И вот сейчас, торжествуя, Антон не шел, а летел домой. Будто бы счастливый ветер нес его. Пусть дождь, пусть непогода — все равно!
Для ликования у него была и другая причина: он был уверен, что сегодня приехал отец. Сколько времени от папы не было ни телеграмм, ни писем. И вот он взял да и нагрянул к ним из экспедиции без всякого предупреждения!
Дело в том, что сегодня по пути в бассейн Антон вдруг увидел на проспекте дядю Пашу. Нет, он не мог ошибиться. Это был именно дядя Паша — Павел Васильевич, один из сотрудников той же экспедиции.

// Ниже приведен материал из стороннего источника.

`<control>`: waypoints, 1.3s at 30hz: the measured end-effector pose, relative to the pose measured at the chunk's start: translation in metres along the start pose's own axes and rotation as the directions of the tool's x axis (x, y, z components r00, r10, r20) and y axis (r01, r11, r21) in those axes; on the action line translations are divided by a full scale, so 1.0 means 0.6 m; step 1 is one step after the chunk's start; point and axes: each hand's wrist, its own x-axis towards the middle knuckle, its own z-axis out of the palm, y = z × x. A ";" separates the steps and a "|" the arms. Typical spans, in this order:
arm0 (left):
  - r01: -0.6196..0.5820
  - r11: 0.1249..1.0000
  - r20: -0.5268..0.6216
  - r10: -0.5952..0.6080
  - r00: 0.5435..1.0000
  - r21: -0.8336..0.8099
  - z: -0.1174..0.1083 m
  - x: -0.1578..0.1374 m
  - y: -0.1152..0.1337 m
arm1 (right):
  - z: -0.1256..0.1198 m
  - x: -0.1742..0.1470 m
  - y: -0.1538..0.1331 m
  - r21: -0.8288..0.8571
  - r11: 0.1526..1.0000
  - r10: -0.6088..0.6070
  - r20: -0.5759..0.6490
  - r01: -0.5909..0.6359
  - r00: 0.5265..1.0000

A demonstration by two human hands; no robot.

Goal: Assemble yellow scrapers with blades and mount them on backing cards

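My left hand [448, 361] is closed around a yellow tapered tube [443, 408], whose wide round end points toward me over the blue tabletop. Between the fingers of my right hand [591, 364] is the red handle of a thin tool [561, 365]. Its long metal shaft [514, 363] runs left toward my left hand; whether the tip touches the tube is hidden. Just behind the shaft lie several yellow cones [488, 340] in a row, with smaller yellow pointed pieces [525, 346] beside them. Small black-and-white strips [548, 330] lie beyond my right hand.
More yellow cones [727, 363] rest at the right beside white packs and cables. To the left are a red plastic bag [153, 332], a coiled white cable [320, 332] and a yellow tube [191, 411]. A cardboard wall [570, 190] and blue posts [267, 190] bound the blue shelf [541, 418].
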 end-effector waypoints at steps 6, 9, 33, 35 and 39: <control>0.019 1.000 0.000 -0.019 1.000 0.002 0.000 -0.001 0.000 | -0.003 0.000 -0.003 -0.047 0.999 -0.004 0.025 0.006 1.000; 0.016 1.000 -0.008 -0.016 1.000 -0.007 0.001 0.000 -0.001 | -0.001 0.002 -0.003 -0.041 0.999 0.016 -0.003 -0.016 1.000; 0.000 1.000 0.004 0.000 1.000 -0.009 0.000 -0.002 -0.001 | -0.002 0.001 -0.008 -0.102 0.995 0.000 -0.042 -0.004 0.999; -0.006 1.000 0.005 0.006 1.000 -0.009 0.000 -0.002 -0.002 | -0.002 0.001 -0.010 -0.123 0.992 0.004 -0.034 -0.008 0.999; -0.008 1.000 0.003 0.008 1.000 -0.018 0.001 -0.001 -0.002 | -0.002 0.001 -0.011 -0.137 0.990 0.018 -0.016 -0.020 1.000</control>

Павел Васильевич сошел с троллейбуса на своей остановке, как раз напротив переулка, где он жил. На плечах огромнейший рюкзак, в руках здоровый чемоданище, а на голове такая малюсенькая шапчонка, сдвинутая на затылок. Это он. Ни с кем его не спутаешь. К тому же, и очки с толстыми стеклами. Папа их «окулярами» называет. «Ваши окуляры не забудьте, Павел Васильевич!» — говорит ему папа, если, уходя, дядя Паша оставляет очки у них на столе. И роста высоченного. Кроме него, таких людей на свете больше нет!
Антон рванулся, чтобы подбежать к Павлу Васильевичу, но тут дорогу ему загородил поток машин. Они катились друг за другом — самосвалы, автобусы, такси. А когда вспыхнул зеленый светофор, дяди Паши уже не было видно.